Dataset records:
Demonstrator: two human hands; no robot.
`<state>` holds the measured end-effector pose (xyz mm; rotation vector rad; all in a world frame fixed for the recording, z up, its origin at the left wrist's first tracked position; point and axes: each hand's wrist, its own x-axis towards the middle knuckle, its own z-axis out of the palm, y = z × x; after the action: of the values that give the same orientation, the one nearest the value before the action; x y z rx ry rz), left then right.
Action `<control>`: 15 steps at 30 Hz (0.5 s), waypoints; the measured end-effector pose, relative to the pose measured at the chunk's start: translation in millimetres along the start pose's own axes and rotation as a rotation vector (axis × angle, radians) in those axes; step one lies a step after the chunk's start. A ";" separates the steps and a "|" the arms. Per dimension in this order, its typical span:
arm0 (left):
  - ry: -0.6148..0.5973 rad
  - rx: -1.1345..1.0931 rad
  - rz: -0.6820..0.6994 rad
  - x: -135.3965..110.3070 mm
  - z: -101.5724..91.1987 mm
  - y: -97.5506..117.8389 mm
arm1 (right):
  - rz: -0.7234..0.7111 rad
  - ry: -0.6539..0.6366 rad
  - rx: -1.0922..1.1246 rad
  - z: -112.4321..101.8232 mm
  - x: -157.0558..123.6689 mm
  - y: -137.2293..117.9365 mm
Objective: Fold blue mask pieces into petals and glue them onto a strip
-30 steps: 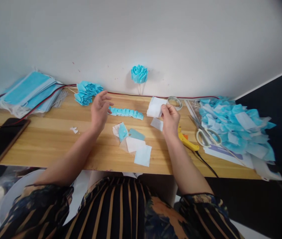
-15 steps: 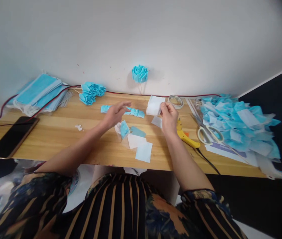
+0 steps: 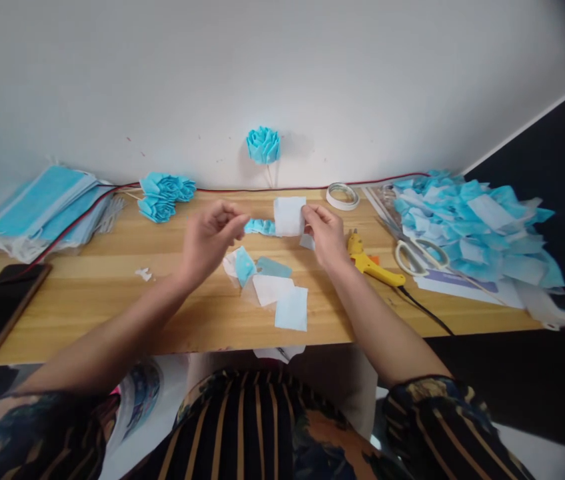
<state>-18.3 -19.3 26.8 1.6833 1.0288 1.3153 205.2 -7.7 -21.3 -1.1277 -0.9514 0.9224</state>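
Note:
My right hand [image 3: 327, 233] pinches the edge of a white square of thin fabric [image 3: 289, 216] between thumb and fingers, raised over the table. To its left, my left hand [image 3: 212, 237] hovers with curled fingers, thumb near the index fingertip; nothing shows between them. A strip of gathered blue fabric [image 3: 261, 227] lies behind the hands, partly covered by my left hand and the square. Nearer to me lie loose cut pieces: a white one [image 3: 271, 290], a pale blue square [image 3: 291, 309] and a crumpled blue one [image 3: 244, 265].
Right of my right hand are a yellow glue gun [image 3: 370, 263], a tape roll [image 3: 342, 197], scissors [image 3: 417, 255] and a heap of blue and white pieces [image 3: 482, 223]. Leftward lie blue fabric flowers [image 3: 165, 193], face masks [image 3: 45, 200] and a phone [image 3: 0, 310]. One flower [image 3: 263, 145] stands by the wall.
My left hand has lifted off the blue strip and its outstretched fingers have curled in. My right hand has brought the white square leftward, over the strip's right end. The view has shifted slightly.

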 end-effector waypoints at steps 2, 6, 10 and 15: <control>-0.120 0.054 0.047 -1.7 16.1 7.6 | 0.021 -0.007 0.001 -0.1 0.4 -0.2; -0.270 0.195 0.177 2.7 39.9 3.6 | 0.042 -0.011 0.032 -1.0 0.4 -2.2; -0.377 0.242 0.210 8.3 58.6 -16.1 | 0.100 0.007 0.098 0.5 -1.9 -3.4; -0.295 0.201 0.082 13.6 66.1 -33.8 | 0.145 -0.111 0.196 4.5 -7.9 -6.1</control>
<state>43.6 1.1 -11.3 2.0190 0.9490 0.9991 199.1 -14.9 -15.7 -0.9964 -0.8556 1.1804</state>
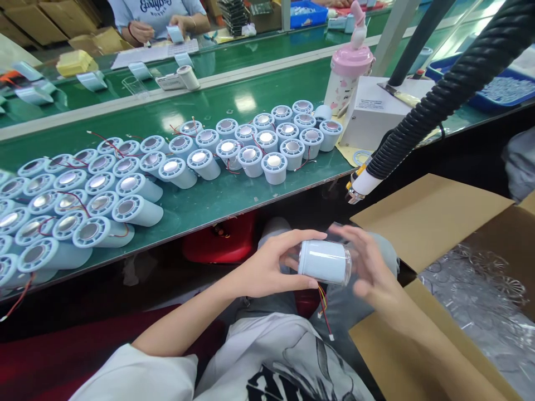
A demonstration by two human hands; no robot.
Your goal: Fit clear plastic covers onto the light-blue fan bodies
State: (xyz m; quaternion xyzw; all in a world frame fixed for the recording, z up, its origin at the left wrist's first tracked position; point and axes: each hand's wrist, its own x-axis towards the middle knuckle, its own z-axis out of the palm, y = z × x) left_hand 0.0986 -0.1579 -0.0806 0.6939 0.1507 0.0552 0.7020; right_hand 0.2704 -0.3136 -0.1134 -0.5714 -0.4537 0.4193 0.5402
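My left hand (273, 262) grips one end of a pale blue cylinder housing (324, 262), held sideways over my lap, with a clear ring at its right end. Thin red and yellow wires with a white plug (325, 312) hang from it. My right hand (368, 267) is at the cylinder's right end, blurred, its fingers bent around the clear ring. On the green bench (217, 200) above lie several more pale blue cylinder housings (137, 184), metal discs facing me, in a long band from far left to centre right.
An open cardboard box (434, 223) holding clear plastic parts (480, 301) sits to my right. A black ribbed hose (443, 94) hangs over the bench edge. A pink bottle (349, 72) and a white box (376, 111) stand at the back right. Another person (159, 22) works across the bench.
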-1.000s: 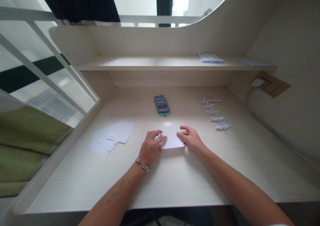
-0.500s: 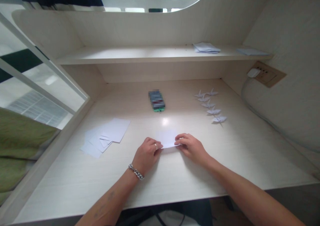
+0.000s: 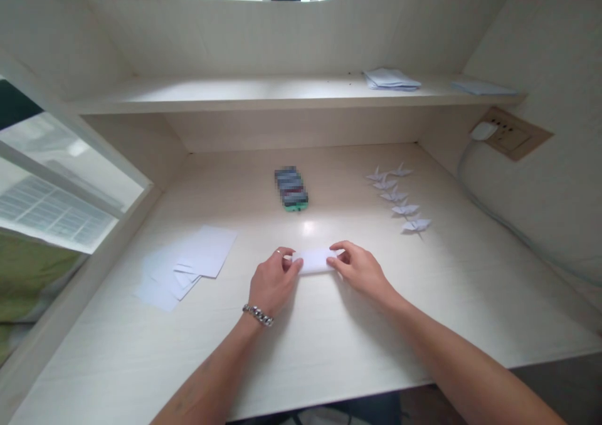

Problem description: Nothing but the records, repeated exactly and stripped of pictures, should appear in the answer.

Response for this exercise:
Demonstrator: two human hands; no robot.
`<state>` holds the measured end-effector pose (xyz mm; rotation vector rad; all in a world frame fixed for the recording, z up, its origin at the left wrist's first tracked position; point and axes: each hand's wrist, its own x-axis towards the middle knuckle, its own z-axis out of the palm, y = z × x; after the action: of the values that give the same orientation, the one nearest the value before the action; x y z rx ry rz), left then right.
Action `<control>`: 15 steps at 30 Hz (0.5 s), waypoints; the measured end-effector pose, relative to the pose measured at the chunk's start: translation in millimetres along the start pose's own axes and rotation as a rotation vector (axis × angle, radians) in those axes; step one lies a step after the chunk's start. A ";" separates the steps and a "|" the arms. Per dimension in this order, its typical span:
arm0 (left):
  - ry: -0.6148..0.5973 rad
  - rx: -1.1345..1.0931 rad
  - rz: -0.6820..0.6994 rad
  - x: -135.3965..110.3070 mm
  - z: -101.5724..91.1987 mm
  - y: -97.5506..117.8389 mm
arm1 (right):
  - rz: -0.7234..0.7111 rad
  - ry: -0.6539..0.6366 rad
  - rx: -1.0922..1.1246 rad
  - z: -112.4321..101.8232 mm
  - x: -157.0558..123.6689 mm
  - y: -137.2293..117.9365 mm
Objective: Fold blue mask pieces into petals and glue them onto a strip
-30 steps: 
-15 steps: 
+0 steps: 
<state>-18.3 -19.3 26.8 1.6833 1.0288 1.3153 205.2 -7.7 -21.3 -1.1277 -0.9514 0.9224</state>
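Note:
My right hand [image 3: 327, 233] pinches the edge of a white square of thin fabric [image 3: 289, 216] between thumb and fingers, raised over the table. To its left, my left hand [image 3: 212, 237] hovers with curled fingers, thumb near the index fingertip; nothing shows between them. A strip of gathered blue fabric [image 3: 261, 227] lies behind the hands, partly covered by my left hand and the square. Nearer to me lie loose cut pieces: a white one [image 3: 271, 290], a pale blue square [image 3: 291, 309] and a crumpled blue one [image 3: 244, 265].
Right of my right hand are a yellow glue gun [image 3: 370, 263], a tape roll [image 3: 342, 197], scissors [image 3: 417, 255] and a heap of blue and white pieces [image 3: 482, 223]. Leftward lie blue fabric flowers [image 3: 165, 193], face masks [image 3: 45, 200] and a phone [image 3: 0, 310]. One flower [image 3: 263, 145] stands by the wall.
My left hand has lifted off the blue strip and its outstretched fingers have curled in. My right hand has brought the white square leftward, over the strip's right end. The view has shifted slightly.
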
 end-effector waypoints at steps 2, 6, 10 and 15: <control>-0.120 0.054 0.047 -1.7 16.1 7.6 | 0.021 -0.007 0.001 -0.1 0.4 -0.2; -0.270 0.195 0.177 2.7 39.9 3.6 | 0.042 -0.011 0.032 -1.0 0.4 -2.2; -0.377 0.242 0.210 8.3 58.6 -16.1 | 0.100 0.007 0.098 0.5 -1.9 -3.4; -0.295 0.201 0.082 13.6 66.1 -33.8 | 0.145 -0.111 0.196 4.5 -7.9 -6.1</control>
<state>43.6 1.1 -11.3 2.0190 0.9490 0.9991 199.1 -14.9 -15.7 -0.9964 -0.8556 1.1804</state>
A demonstration by two human hands; no robot.
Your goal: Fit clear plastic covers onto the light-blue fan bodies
State: (xyz m; quaternion xyzw; all in a world frame fixed for the recording, z up, its origin at the left wrist's first tracked position; point and axes: each hand's wrist, its own x-axis towards the middle knuckle, its own z-axis out of the palm, y = z × x) left_hand 0.0986 -0.1579 -0.0806 0.6939 0.1507 0.0552 0.7020; right_hand 0.2704 -0.3136 -0.1134 -0.5714 -0.4537 0.4193 0.5402
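My left hand (273, 262) grips one end of a pale blue cylinder housing (324, 262), held sideways over my lap, with a clear ring at its right end. Thin red and yellow wires with a white plug (325, 312) hang from it. My right hand (368, 267) is at the cylinder's right end, blurred, its fingers bent around the clear ring. On the green bench (217, 200) above lie several more pale blue cylinder housings (137, 184), metal discs facing me, in a long band from far left to centre right.
An open cardboard box (434, 223) holding clear plastic parts (480, 301) sits to my right. A black ribbed hose (443, 94) hangs over the bench edge. A pink bottle (349, 72) and a white box (376, 111) stand at the back right. Another person (159, 22) works across the bench.
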-1.000s: 
-0.500s: 
+0.000s: 

Fully answered, the exercise is complete.